### [Source records]

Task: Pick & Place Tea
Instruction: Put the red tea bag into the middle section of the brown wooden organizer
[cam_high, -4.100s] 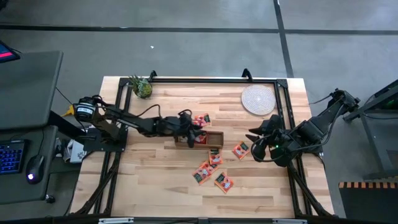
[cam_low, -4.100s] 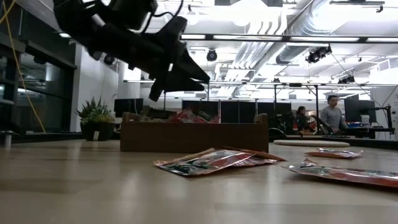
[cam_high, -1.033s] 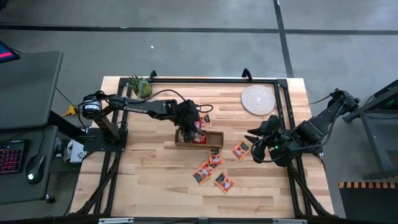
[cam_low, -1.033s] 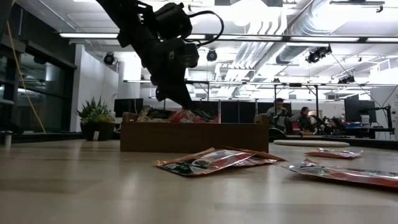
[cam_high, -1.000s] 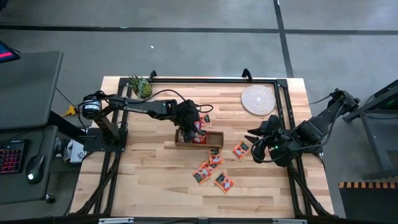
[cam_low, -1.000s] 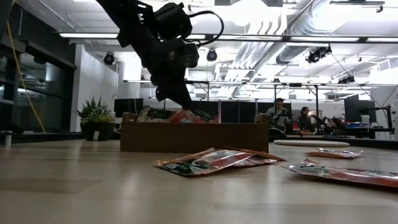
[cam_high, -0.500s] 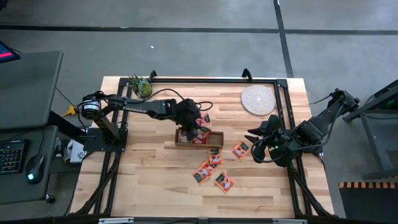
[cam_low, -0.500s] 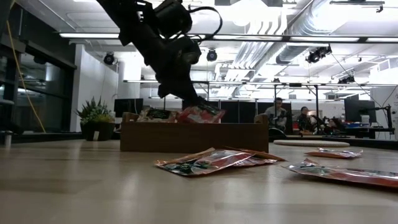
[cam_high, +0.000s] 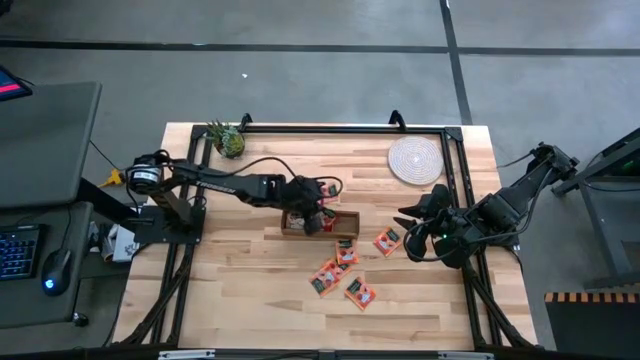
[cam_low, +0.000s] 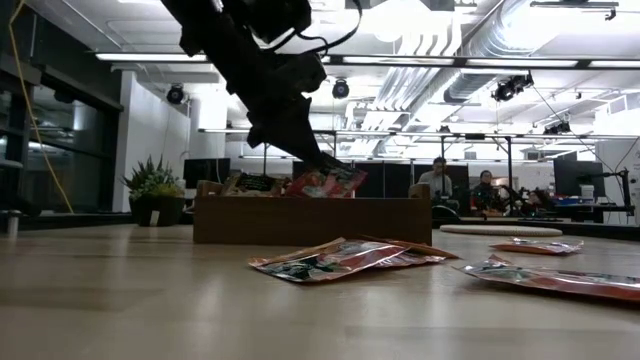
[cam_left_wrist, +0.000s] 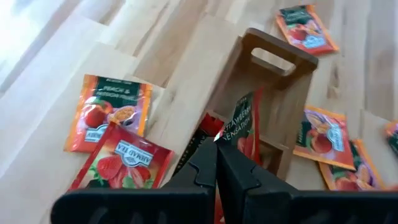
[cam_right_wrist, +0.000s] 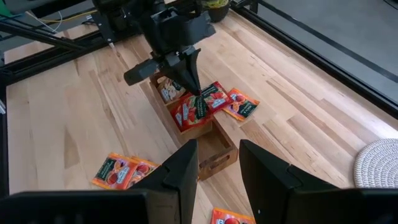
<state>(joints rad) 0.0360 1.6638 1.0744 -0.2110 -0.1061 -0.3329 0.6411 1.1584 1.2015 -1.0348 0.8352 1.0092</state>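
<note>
Pale wood counter (cam_high: 250, 290) carried wooden box (cam_high: 320, 222) at centre, potted plant (cam_high: 227, 139) at far left corner, woven mat (cam_high: 414, 159) at far right. Left pincer (cam_low: 318, 160) hung over box, closed on one tea sachet (cam_low: 327, 181) lifted just above rim. Loose sachets (cam_high: 342, 276) lay on counter near box, one (cam_high: 387, 241) beside right pincer (cam_high: 410, 227), which waited at right edge, fingers partly apart, empty. People (cam_low: 437, 182) stood far behind.
</note>
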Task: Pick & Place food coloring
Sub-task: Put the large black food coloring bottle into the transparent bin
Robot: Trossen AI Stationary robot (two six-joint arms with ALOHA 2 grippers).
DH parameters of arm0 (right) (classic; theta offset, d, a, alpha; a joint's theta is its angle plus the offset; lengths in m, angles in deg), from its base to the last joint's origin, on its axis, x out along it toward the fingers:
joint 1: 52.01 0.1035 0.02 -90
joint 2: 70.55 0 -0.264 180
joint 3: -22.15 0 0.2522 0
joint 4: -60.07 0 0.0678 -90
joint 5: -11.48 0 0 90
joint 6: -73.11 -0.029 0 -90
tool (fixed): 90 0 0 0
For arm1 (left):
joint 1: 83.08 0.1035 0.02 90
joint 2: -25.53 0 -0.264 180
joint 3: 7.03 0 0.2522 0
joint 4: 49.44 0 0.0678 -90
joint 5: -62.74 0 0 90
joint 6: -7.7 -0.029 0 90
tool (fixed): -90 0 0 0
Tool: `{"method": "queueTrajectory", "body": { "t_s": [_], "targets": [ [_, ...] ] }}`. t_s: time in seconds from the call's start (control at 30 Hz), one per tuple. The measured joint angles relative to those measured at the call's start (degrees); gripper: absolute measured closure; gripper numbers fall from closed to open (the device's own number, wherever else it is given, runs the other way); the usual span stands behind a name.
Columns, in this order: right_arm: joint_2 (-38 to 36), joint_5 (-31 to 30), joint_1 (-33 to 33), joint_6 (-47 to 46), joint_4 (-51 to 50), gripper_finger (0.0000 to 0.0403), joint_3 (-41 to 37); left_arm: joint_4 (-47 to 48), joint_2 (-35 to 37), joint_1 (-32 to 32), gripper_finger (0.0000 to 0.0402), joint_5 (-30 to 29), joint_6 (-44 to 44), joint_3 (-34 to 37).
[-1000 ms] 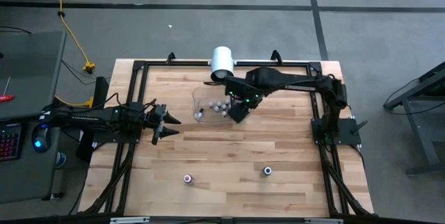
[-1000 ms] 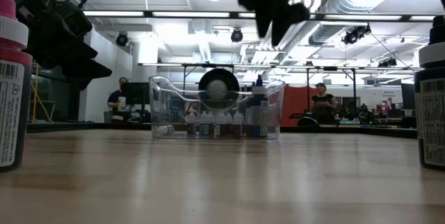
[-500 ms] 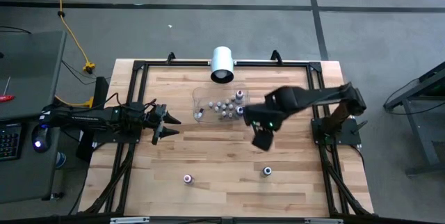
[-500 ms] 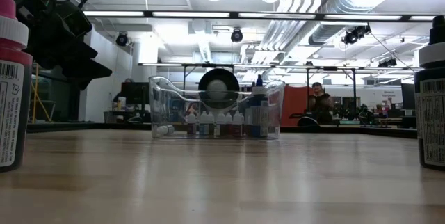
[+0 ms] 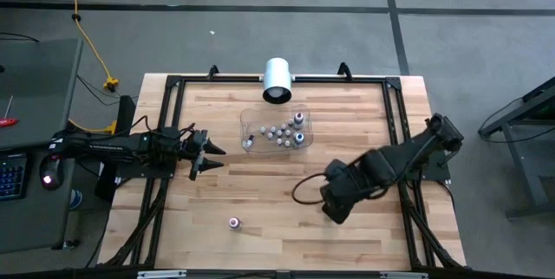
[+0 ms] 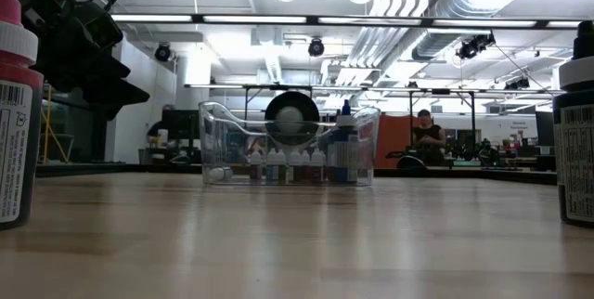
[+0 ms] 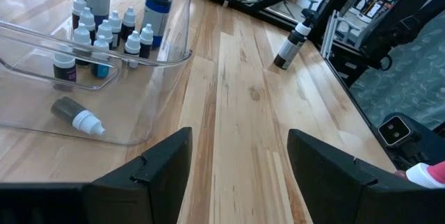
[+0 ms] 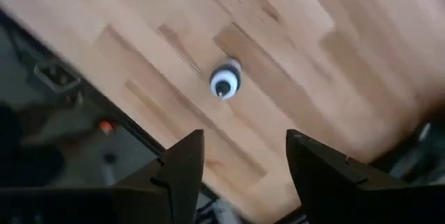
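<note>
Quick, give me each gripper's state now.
Left gripper: open, empty, beside the tray.
Right gripper: open, empty, above a bottle.

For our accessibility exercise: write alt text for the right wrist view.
The right pincer, fingers open, hovers above a small white-capped food coloring bottle standing alone on the pale wooden table, seen from overhead. The table's edge and dark floor show beyond.
</note>
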Motion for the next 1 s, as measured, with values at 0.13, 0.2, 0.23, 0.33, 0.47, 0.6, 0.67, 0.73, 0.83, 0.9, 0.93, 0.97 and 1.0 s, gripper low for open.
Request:
{"method": "queueTrajectory", "body": {
  "t_s": [0.13,0.2,0.23,0.33,0.47,0.6,0.67,0.73,0.83,0.9,0.93,0.97,1.0],
  "targets": [
    [0.04,2.89,1.21,-13.91,0.82,0.0209,-3.64,0.0,-0.01,0.0,0.0167,0.0,0.0,0.0],
    [0.07,4.26,1.21,-17.13,3.13,0.021,-6.61,0.0,0.0,0.01,0.0167,-0.02,-0.02,0.0],
    [0.08,4.67,1.21,-18.47,4.52,0.021,-8.23,0.0,0.01,0.01,0.0167,-0.02,0.0,0.0],
    [0.11,5.85,1.19,-22.41,10.58,0.021,-13.39,0.0,0.0,0.01,0.0167,-0.01,-0.01,0.0],
    [0.17,6.45,1.19,-25.67,19.67,0.021,-19.46,0.0,0.01,-0.01,0.0167,0.0,-0.02,0.0],
    [0.17,5.94,1.19,-28.68,21.75,0.0209,-22.47,0.0,0.0,0.01,0.0167,-0.02,-0.01,0.0],
    [0.17,5.48,1.19,-29.84,22.73,0.0209,-23.49,0.0,0.0,0.0,0.0167,-0.01,-0.01,0.0],
    [0.17,5.66,1.19,-30.43,24.29,0.0209,-24.63,0.0,-0.01,-0.01,0.0167,-0.01,-0.01,0.0],
    [0.46,5.78,1.19,-31.2,27.71,0.0209,-26.08,0.0,0.01,-0.01,0.0167,0.0,-0.02,0.0],
    [0.92,5.53,1.17,-31.18,28.59,0.0209,-26.49,0.0,0.01,0.01,0.0167,-0.02,-0.02,0.0],
    [1.19,5.57,1.19,-31.2,28.61,0.0209,-26.64,0.0,0.01,0.01,0.0167,0.0,-0.01,0.0],
    [1.42,5.57,1.19,-31.24,28.51,0.0209,-26.66,0.0,0.0,0.01,0.0167,-0.02,-0.01,0.0],
    [1.6,5.49,1.19,-31.22,28.34,0.0209,-26.66,0.0,-0.01,0.0,0.0167,-0.01,-0.01,0.0]
  ]
}}
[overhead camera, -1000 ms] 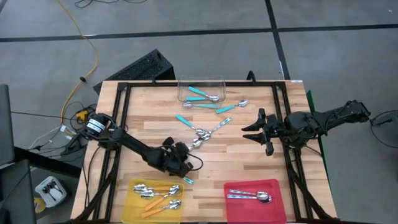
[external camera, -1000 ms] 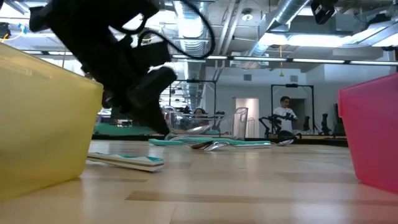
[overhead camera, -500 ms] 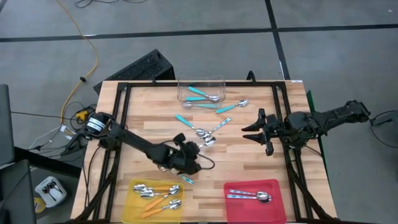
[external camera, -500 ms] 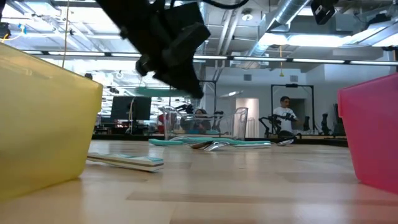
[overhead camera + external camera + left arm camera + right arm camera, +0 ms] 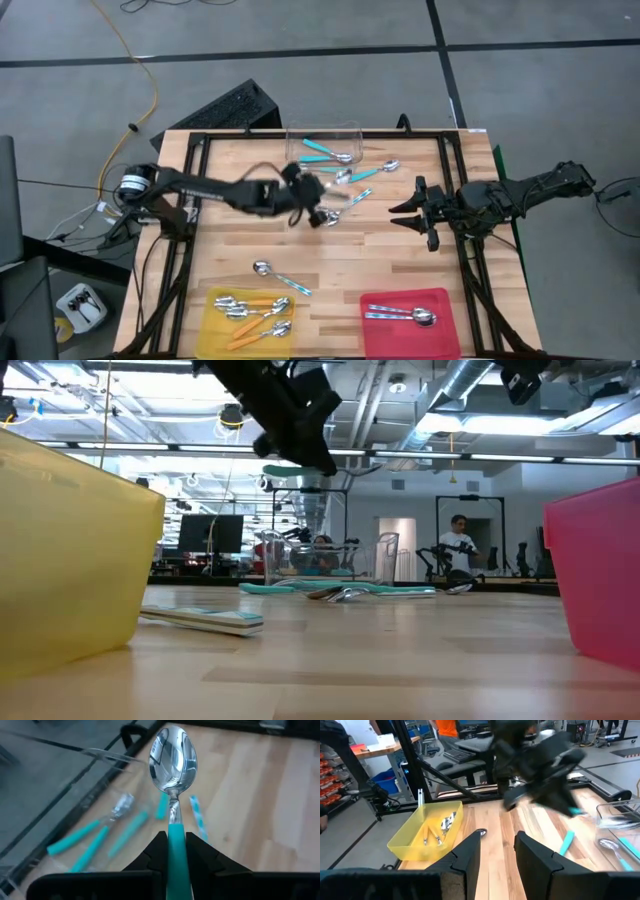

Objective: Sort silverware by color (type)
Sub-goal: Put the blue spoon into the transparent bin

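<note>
yellow tray (image 5: 410, 837), spoons inside (image 5: 440, 827)

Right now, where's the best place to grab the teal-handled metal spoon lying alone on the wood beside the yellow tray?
Grip the teal-handled metal spoon mid-handle, straight down from above, jaws across its narrow width. It lies flat, clear of the yellow plastic tray; the handle is straight, the bowl rounded.
</note>
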### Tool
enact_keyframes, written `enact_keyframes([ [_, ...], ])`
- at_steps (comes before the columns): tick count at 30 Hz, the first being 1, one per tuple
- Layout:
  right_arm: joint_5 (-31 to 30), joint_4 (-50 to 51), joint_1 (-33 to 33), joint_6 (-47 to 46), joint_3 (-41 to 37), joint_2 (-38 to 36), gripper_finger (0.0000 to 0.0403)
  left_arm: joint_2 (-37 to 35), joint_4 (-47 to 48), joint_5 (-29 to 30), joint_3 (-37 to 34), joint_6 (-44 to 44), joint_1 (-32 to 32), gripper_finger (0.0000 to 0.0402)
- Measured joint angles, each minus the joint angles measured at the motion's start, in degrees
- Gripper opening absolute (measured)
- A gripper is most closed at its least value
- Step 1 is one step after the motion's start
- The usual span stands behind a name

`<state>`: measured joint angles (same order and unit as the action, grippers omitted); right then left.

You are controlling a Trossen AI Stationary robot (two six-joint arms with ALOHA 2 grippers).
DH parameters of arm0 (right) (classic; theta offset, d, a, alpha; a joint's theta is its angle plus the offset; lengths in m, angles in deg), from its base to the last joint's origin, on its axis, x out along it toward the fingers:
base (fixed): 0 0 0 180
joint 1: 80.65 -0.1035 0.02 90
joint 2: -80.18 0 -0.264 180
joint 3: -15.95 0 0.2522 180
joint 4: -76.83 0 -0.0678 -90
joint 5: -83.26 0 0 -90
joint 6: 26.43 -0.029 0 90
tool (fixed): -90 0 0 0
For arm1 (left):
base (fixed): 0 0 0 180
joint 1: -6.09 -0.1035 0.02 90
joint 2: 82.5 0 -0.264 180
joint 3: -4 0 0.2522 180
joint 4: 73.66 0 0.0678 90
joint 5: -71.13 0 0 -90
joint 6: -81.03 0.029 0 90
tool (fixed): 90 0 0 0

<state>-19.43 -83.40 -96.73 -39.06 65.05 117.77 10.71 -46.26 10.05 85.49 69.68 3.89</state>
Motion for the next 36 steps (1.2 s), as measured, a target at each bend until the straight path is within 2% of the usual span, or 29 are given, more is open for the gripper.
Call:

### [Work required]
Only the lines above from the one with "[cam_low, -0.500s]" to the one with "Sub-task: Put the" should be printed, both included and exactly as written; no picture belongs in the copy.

### [Expected answer]
[cam_low, -0.500s] 
[cam_high, +0.000s] 
[cam_low, +0.000s] 
[cam_left_wrist, +0.000s] 
[cam_right_wrist, +0.000s] 
<state>(joints rad) 0.0360 1.6638 1.0744 -0.2110 -0.1061 -0.3329 0.6411 1.1584 1.2015 -1.0348 0.8352 1.0092</state>
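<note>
Pale wood counter (cam_high: 250, 290) carried wooden box (cam_high: 320, 222) at centre, potted plant (cam_high: 227, 139) at far left corner, woven mat (cam_high: 414, 159) at far right. Left pincer (cam_low: 318, 160) hung over box, closed on one tea sachet (cam_low: 327, 181) lifted just above rim. Loose sachets (cam_high: 342, 276) lay on counter near box, one (cam_high: 387, 241) beside right pincer (cam_high: 410, 227), which waited at right edge, fingers partly apart, empty. People (cam_low: 437, 182) stood far behind.
</note>
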Task: Pick & Place food coloring
Sub-task: Put the large black food coloring bottle into the transparent bin

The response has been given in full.